Task to carry out:
Type again, exactly, the lines below from the start through the line that includes "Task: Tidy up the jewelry".

:::

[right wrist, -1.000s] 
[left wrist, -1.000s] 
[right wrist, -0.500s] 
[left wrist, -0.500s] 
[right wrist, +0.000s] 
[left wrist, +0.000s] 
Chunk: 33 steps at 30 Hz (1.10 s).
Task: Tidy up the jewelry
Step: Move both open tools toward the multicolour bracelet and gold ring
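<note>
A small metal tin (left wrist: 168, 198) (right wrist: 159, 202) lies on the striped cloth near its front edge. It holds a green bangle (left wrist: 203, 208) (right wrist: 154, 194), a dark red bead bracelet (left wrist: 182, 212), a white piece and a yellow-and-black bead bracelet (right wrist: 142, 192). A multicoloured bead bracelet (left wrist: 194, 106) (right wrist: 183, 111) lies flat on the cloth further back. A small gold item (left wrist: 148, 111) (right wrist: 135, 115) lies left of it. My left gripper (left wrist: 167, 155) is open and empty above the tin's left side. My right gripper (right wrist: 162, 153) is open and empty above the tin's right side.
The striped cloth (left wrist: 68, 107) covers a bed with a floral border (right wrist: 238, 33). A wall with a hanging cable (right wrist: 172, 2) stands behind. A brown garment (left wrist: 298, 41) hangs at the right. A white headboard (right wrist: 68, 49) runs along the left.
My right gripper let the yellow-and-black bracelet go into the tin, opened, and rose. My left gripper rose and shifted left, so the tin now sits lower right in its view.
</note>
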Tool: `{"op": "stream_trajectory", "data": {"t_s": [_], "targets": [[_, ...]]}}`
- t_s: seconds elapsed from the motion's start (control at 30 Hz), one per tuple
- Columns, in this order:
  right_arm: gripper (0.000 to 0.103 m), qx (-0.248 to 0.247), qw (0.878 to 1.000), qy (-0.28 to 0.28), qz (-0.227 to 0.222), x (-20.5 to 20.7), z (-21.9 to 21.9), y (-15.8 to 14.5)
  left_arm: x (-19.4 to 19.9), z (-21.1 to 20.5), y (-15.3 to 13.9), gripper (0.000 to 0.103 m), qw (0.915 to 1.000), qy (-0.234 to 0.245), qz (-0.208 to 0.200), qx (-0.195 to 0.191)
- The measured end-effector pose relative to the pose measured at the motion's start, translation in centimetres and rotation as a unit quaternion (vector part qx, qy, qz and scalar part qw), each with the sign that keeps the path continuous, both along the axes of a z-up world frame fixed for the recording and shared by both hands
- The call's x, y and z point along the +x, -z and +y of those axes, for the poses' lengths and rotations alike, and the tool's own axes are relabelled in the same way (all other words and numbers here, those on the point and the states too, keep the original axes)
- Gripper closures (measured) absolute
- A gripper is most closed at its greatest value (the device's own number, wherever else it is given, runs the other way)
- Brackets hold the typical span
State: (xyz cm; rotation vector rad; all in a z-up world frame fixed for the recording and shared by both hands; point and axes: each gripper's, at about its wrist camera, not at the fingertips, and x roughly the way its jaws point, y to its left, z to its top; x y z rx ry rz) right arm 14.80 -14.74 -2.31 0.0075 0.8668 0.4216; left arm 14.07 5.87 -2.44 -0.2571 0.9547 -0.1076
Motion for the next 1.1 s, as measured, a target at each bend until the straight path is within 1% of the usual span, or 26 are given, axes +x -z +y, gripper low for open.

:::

Written response:
[right wrist, -1.000s] 
[left wrist, -1.000s] 
[right wrist, -0.500s] 
[left wrist, -0.500s] 
[right wrist, +0.000s] 
[left wrist, +0.000s] 
Chunk: 33 steps at 30 Hz (1.10 s).
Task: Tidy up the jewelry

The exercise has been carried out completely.